▶ _DESCRIPTION OF THE TASK_: For each line below that holds "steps", return the line as it stands.

----

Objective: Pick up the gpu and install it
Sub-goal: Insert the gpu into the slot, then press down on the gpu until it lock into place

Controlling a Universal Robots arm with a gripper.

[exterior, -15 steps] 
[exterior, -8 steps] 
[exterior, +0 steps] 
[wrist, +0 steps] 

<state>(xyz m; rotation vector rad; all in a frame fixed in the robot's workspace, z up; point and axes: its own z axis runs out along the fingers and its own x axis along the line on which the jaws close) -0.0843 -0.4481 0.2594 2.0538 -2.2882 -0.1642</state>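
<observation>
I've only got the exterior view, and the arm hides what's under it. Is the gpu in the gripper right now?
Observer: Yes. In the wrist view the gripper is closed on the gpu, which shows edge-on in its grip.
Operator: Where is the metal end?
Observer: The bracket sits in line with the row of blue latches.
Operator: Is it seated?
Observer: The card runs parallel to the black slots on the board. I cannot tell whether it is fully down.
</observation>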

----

▶ _TASK RESPONSE_:
[exterior, -15 steps] 
[exterior, -8 steps] 
[exterior, +0 steps] 
[wrist, +0 steps] 

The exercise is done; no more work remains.